Training Results for YOLO Lesion Detection

cspino commented 4 months ago

I was able to train the YOLOv8 model on the Canproco database (version: bcd627ed4):

For training, I used 2112 slices, 957 of which contain lesions
For testing, I used 380 slices, 174 of which contain lesions

To track training progress, I used ClearML since it is easily integrated with the ultralytics yolo package.

Scripts

The yolo_training.py script is used to train a new model and the yolo_testing.py script is used to evaluate the model's performance on the test set.

Results

Test 1 - Default

All default parameters were used and mosaic data augmentation was turned off.

epochs: 150
batch: 16
lr0: 0.01 # initial learning rate
lrf: 0.01 # final learning rate
optimizer: auto --> adamW

Here are the metrics used to track the training process:

Here were the results: Recall	mAP50	mAP50-95	True positives	False negatives	False positives
0.163	0.174	0.0487	80	281	21

Labels	Predictions

Seeing these results, my first thought was that the contrast of the images needed to be enhanced to make the lesions more visible. So I tried adding a histogram equalization step for my next test.

Test 2 - With histogram equalization

For this test, when pre-processing the data, I used skimage's adaptive histogram equalization before saving each slice as a png.

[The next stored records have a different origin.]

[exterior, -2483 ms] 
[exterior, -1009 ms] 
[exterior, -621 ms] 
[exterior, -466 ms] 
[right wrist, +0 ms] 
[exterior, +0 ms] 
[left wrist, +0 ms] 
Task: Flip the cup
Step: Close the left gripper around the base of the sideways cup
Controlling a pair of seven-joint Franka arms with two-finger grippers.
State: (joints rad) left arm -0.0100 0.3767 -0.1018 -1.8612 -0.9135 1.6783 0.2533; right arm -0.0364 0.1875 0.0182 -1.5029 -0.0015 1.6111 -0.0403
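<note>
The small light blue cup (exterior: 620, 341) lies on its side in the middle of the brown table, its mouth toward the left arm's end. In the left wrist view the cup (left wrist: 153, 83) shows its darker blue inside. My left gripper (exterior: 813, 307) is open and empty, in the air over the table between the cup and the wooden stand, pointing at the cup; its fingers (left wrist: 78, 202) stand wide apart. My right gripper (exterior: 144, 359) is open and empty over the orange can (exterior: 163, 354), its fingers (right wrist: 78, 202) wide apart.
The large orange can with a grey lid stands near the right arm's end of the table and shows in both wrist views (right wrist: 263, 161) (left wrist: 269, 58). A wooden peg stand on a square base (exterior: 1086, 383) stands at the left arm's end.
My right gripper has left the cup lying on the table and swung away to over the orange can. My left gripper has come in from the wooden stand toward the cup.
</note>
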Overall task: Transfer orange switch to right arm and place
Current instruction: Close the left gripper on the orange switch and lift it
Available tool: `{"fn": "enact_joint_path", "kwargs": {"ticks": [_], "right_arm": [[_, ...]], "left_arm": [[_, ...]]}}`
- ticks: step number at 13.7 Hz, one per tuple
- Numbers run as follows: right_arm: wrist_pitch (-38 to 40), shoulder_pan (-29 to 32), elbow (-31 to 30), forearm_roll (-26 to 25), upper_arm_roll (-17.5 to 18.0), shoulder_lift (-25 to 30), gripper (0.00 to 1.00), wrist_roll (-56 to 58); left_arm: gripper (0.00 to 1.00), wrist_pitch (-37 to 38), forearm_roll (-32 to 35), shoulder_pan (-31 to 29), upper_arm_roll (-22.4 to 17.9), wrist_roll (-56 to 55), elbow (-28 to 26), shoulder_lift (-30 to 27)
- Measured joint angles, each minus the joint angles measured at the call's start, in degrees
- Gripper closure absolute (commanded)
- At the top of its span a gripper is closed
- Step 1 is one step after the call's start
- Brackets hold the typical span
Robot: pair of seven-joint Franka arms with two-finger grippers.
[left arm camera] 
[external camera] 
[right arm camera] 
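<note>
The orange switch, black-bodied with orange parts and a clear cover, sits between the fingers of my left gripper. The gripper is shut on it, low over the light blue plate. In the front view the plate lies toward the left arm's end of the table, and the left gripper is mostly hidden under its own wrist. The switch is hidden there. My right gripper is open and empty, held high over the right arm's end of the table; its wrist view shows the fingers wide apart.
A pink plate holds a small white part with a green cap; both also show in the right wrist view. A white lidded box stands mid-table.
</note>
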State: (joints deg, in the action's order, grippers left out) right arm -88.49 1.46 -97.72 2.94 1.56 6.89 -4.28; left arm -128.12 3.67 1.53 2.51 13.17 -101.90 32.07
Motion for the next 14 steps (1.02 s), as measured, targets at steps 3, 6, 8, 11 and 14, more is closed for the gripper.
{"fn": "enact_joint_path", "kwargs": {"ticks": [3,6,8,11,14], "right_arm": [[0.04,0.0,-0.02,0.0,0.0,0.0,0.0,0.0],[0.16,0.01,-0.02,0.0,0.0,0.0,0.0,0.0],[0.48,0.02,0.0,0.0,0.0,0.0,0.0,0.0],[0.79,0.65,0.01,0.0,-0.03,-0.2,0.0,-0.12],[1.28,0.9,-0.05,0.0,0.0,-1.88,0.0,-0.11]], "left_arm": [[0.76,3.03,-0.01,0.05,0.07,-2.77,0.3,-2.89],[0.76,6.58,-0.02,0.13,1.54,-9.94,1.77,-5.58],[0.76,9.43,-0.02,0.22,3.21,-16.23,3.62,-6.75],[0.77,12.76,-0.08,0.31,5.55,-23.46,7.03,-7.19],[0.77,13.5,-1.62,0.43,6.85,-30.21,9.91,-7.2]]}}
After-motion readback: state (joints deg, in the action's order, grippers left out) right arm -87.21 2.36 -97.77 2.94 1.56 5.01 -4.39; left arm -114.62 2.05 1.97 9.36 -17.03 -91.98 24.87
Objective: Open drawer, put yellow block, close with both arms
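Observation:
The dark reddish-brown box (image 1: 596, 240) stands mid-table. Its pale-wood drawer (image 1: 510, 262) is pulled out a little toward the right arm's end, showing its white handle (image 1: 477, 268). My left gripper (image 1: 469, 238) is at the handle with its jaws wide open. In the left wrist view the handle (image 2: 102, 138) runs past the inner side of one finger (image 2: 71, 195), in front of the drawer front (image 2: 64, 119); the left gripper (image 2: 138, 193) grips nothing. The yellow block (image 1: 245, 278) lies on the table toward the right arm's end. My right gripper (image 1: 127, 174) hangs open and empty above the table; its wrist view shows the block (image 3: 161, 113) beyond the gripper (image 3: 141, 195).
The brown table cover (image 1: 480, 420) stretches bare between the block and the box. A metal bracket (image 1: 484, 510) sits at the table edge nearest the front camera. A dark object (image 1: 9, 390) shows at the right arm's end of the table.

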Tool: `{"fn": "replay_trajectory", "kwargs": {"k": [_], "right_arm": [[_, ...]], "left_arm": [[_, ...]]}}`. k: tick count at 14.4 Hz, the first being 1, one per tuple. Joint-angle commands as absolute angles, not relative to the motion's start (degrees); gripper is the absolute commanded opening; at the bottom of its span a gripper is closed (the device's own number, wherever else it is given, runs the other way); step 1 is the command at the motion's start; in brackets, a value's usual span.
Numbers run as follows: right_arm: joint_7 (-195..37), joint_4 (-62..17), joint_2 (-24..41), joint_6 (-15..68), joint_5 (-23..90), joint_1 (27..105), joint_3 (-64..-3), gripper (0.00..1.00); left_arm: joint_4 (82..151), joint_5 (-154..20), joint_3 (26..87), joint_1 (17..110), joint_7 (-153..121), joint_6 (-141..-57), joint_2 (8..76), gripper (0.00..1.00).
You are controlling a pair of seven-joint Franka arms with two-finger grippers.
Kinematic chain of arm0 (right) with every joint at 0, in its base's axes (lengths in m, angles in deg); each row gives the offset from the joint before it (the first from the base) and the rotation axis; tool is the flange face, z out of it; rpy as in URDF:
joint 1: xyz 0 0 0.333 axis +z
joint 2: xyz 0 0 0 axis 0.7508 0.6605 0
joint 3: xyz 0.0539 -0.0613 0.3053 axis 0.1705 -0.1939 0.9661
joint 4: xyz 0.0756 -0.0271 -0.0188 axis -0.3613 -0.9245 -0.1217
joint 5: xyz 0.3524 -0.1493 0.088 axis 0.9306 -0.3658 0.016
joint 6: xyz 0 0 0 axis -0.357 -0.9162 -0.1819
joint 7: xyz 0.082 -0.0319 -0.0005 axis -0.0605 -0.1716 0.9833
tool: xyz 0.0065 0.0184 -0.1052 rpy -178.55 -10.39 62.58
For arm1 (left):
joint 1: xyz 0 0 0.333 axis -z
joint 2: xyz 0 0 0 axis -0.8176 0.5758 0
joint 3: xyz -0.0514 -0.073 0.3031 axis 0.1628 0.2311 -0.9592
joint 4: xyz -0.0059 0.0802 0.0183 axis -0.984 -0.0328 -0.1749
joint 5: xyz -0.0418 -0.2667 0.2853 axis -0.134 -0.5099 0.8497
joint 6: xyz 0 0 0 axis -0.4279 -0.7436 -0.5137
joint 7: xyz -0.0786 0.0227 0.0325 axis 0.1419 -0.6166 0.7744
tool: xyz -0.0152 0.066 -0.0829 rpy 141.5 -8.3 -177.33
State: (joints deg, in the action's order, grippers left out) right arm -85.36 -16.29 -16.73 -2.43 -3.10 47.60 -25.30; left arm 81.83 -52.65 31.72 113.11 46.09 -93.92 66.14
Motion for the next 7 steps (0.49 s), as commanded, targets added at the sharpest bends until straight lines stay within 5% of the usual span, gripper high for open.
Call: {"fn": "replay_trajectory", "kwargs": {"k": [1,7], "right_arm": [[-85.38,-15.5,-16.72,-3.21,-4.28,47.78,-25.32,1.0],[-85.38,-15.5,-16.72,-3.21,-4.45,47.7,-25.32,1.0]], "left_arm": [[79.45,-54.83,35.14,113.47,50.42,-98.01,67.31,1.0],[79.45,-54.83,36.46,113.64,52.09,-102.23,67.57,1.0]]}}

Training parameters were kept the same.

Here is the training progress:

And here were the results: Recall	mAP50	mAP50-95	True positives	False negatives	False positives
0.28	0.247	0.0735	86	275	21

Labels	Predictions

Thoughts and next steps

For testing, the IoU (intersection over union) parameter was set to its default value (0.7), which I believe means that only predictions with an IoU above 0.7 were considered true positives. This might explain the discrepancy between the low metrics and visual results (although visually, other test batches did seem to have fewer correct detections than the one shown above).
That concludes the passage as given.